- Input records -
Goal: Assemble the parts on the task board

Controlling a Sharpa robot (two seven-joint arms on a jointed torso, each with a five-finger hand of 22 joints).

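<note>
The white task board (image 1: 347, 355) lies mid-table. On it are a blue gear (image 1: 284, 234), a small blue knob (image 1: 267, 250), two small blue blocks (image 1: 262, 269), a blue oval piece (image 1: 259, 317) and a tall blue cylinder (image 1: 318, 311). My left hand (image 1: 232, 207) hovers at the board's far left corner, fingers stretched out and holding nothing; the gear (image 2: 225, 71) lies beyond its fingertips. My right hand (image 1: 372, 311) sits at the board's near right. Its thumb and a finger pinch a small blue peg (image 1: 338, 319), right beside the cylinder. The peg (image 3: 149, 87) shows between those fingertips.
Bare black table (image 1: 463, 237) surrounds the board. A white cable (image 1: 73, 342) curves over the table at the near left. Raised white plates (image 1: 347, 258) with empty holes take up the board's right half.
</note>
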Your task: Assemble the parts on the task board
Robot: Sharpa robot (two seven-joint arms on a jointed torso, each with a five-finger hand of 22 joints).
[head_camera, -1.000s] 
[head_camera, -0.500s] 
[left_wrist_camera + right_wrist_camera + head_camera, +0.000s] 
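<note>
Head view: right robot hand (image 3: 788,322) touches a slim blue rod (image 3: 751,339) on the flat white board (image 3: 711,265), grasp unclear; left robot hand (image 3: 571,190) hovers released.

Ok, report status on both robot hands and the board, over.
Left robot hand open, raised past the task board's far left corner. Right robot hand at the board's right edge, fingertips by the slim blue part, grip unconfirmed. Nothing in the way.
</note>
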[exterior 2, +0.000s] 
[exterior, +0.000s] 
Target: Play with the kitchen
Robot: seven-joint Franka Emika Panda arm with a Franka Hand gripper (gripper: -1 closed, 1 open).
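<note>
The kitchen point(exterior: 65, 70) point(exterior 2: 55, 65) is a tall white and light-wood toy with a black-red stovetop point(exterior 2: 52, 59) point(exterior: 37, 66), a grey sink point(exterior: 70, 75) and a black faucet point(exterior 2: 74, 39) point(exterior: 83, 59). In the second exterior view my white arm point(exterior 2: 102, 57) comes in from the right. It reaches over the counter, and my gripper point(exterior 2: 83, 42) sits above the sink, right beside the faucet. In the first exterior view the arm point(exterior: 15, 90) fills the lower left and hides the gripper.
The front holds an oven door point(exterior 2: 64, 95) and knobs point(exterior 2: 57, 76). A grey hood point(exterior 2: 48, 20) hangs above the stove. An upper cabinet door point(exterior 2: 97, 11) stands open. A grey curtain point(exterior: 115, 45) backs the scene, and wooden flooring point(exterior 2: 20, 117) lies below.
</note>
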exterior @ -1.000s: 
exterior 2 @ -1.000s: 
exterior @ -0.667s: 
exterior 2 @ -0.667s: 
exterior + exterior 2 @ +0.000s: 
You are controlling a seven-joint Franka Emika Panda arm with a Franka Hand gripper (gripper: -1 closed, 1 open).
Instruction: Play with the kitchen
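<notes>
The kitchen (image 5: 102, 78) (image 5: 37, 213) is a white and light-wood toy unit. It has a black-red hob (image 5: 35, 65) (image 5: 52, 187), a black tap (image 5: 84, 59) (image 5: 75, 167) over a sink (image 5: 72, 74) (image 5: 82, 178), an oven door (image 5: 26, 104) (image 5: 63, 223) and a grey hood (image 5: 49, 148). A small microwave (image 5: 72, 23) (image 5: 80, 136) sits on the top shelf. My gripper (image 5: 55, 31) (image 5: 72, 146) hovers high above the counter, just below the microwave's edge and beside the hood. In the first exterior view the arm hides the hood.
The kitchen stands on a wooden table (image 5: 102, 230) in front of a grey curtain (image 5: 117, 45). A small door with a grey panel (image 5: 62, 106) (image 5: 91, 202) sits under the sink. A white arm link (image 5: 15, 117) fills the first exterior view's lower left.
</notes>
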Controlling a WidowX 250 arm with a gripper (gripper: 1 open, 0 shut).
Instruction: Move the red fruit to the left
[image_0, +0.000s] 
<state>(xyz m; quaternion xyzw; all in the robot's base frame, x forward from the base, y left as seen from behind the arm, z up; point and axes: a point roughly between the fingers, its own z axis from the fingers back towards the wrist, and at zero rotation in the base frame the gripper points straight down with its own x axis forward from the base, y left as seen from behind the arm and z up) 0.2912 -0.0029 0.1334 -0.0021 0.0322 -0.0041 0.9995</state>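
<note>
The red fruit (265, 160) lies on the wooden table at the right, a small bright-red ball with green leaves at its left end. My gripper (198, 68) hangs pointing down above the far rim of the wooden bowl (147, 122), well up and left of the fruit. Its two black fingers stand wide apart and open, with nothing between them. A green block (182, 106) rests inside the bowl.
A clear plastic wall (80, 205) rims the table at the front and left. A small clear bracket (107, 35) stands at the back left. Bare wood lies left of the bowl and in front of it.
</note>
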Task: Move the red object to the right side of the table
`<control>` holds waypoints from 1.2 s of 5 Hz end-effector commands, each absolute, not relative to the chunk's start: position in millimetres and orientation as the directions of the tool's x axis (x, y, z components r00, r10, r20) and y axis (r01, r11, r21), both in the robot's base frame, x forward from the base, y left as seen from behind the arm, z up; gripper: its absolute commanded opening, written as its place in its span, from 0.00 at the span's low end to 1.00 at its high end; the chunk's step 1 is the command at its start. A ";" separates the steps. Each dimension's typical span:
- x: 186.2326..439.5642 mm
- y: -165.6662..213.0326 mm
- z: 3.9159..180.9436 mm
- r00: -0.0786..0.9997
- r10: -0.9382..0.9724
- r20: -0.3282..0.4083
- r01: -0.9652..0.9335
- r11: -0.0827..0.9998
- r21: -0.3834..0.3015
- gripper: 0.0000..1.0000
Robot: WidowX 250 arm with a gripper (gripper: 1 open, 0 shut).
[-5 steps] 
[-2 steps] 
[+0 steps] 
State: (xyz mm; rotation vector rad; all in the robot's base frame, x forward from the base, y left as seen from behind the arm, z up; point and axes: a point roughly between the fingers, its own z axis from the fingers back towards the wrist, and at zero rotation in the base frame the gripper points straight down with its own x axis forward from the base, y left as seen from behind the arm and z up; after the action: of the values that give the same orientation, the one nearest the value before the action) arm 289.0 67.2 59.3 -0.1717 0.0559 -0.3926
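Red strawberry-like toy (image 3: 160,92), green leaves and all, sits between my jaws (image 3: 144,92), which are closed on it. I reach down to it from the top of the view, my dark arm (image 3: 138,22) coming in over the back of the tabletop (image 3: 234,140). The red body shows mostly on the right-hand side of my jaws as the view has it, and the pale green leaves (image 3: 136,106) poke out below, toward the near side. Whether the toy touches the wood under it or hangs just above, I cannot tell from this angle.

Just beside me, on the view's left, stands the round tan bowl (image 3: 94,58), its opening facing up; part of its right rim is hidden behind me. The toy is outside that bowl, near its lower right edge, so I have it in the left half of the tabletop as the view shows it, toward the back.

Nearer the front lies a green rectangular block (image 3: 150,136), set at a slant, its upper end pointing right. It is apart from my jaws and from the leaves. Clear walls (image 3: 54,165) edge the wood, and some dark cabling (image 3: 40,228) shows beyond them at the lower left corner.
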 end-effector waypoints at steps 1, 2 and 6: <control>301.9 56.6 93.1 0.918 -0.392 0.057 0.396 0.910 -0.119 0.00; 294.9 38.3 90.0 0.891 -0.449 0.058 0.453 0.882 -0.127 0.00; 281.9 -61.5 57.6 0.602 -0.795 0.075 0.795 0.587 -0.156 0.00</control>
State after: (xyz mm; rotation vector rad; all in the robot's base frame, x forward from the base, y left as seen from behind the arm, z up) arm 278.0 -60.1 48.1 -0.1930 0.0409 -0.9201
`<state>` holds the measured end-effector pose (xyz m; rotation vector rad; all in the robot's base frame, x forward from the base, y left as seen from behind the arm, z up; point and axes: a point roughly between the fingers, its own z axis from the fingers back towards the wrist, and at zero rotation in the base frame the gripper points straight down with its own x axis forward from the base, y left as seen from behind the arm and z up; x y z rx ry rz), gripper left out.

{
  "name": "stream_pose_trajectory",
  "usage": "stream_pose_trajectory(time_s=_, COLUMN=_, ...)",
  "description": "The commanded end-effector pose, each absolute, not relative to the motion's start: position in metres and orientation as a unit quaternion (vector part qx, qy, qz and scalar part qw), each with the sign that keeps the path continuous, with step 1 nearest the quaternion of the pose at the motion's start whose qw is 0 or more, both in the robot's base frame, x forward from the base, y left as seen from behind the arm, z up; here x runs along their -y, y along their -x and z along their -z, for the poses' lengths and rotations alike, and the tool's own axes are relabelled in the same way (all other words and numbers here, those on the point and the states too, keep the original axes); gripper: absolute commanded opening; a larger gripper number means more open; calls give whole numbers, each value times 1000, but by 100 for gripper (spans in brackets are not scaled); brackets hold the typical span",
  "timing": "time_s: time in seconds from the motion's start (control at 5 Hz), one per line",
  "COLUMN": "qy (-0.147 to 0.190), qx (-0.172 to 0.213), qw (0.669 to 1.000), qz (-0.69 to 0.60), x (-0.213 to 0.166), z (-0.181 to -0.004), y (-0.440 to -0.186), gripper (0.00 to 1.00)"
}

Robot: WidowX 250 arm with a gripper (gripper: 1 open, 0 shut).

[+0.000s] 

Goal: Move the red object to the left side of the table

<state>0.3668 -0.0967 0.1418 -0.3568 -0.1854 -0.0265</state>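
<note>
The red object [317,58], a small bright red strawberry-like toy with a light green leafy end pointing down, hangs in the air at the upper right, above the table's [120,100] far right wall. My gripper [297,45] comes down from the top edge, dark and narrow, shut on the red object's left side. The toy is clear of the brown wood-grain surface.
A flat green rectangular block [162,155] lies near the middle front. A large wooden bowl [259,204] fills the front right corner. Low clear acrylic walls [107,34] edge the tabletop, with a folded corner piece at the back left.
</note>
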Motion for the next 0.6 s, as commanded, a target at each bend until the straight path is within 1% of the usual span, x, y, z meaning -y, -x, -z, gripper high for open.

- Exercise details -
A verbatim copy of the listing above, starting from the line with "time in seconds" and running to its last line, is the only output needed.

- Answer below -
  "timing": "time_s: time in seconds from the motion's start (control at 5 Hz), one per line",
  "COLUMN": "qy (-0.147 to 0.190), qx (-0.172 to 0.213), qw (0.669 to 1.000), qz (-0.69 to 0.60), x (-0.213 to 0.166), z (-0.181 to -0.004), y (-0.440 to -0.186), gripper (0.00 to 1.00)"
}

Robot: WidowX 250 arm with a gripper (gripper: 1 open, 0 shut).

[+0.000s] 

Goal: Move the red object to the left side of the table

<state>0.3668 -0.0967 0.1418 -0.3568 -0.1854 -0.0265</state>
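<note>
The red object [317,58], a small bright red strawberry-like toy with a light green leafy end pointing down, hangs in the air at the upper right, above the table's [120,100] far right wall. My gripper [297,45] comes down from the top edge, dark and narrow, shut on the red object's left side. The toy is clear of the brown wood-grain surface.
A flat green rectangular block [162,155] lies near the middle front. A large wooden bowl [259,204] fills the front right corner. Low clear acrylic walls [107,34] edge the tabletop, with a folded corner piece at the back left.
</note>
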Motion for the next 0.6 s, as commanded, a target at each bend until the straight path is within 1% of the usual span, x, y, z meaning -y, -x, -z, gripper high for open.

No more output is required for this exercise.